Thirteen polypeptides synthesized by mitochondrial translations were the essential subunits of OXPHOS machinery, while other 77 OXPHOS subunits were encoded by nuclear genes and synthesized in cytosol and then imported into mitochondria (3). The specific oxidative phosphorylation capacities of cells or tissues depend on their metabolic and energetic demands (42, 43). To assess the tissue-specific impacts of mitochondrial tRNA metabolism on translation and OXPHOS biogenesis across tissues, we examined the levels of six mtDNA encoding OXPHOS subunits (Nd1, Nd3, Co1, Co2, Atp6, and Atp8) and seven nucleus encoding OXPHOS subunits (Ndufa9, Ndufb8, Sdha, Sdhb, Uqcrc2, Cox4, and Atp5a), noting the various levels of these 13 proteins according to tissue type. All of these OXPHOS subunits were expressed at much higher levels in the heart than in any other tissues. The average levels of 13 OXPHOS subunits ranged from 0.73-fold in the brain, 2.04-fold in the heart, 0.47-fold in the liver, 0.9-fold in the skeletal muscle, and 0.86-fold in the kidney. Furthermore, we revealed the various levels of each subunit among the five tissues. The Co1, Co2, and Cox4 subunits of complexes IV exhibited marked differences in the levels of these proteins among the five tissues, with especially high expressions in the heart. Conversely, the Nd1, Nd3, Ndufa9, and Ndufb8 subunits of complex I revealed relatively low variations in the levels of these proteins among these five tissues. Notably, the variations in levels of these proteins were significantly correlated with the steady levels of mitochondrial tRNAs (r² = 0.9498, p = 0.0048) but not with the aminoacylation levels of these tRNAs among these tissues.

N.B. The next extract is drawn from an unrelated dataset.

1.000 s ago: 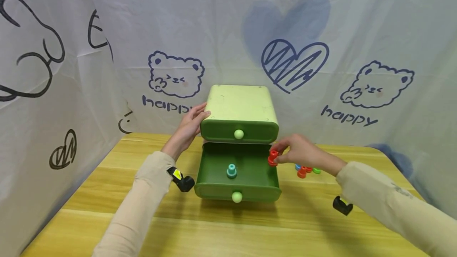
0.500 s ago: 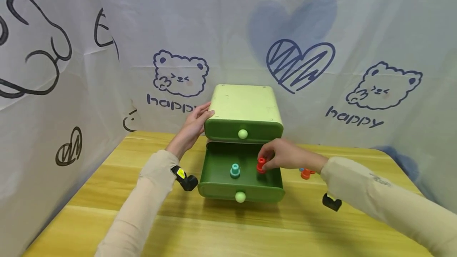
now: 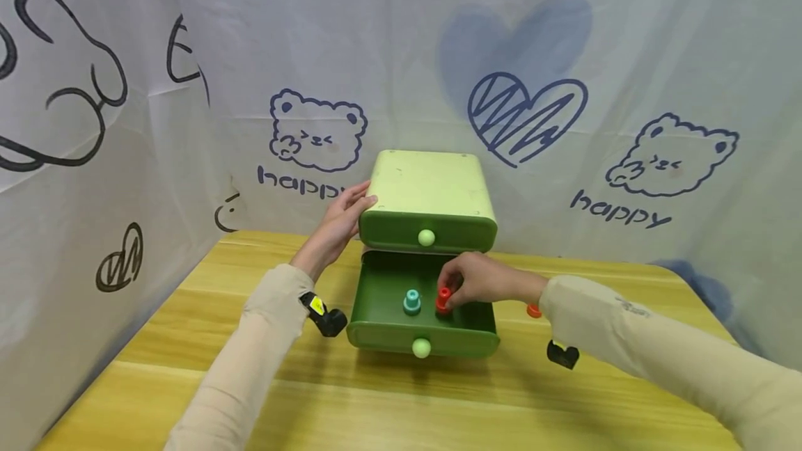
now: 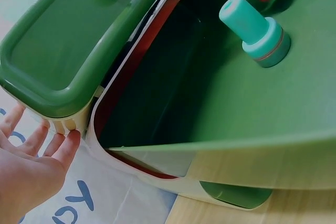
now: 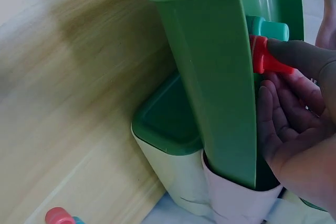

These various expressions of these OXPHOS subunits may reflect the relative functional emphasis of mitochondria among different tissues (44). Mitochondria in the brain are specialized to the neurotransmitter metabolism, while in the heart mitochondria are specialized for constant and effective production of ATP by the means of β-oxidation (45). These are also inherently different from mitochondria in the liver and kidney, which are more specialized for the various reactions of anabolic and catabolic metabolism (45). Therefore, the tissue-specific metabolic aspects of mitochondrial tRNA and related expression levels of these OXPHOS subunits are accounted for by these tissue-specific requirements and facilitated by their specialized mitochondrial features in different tissues.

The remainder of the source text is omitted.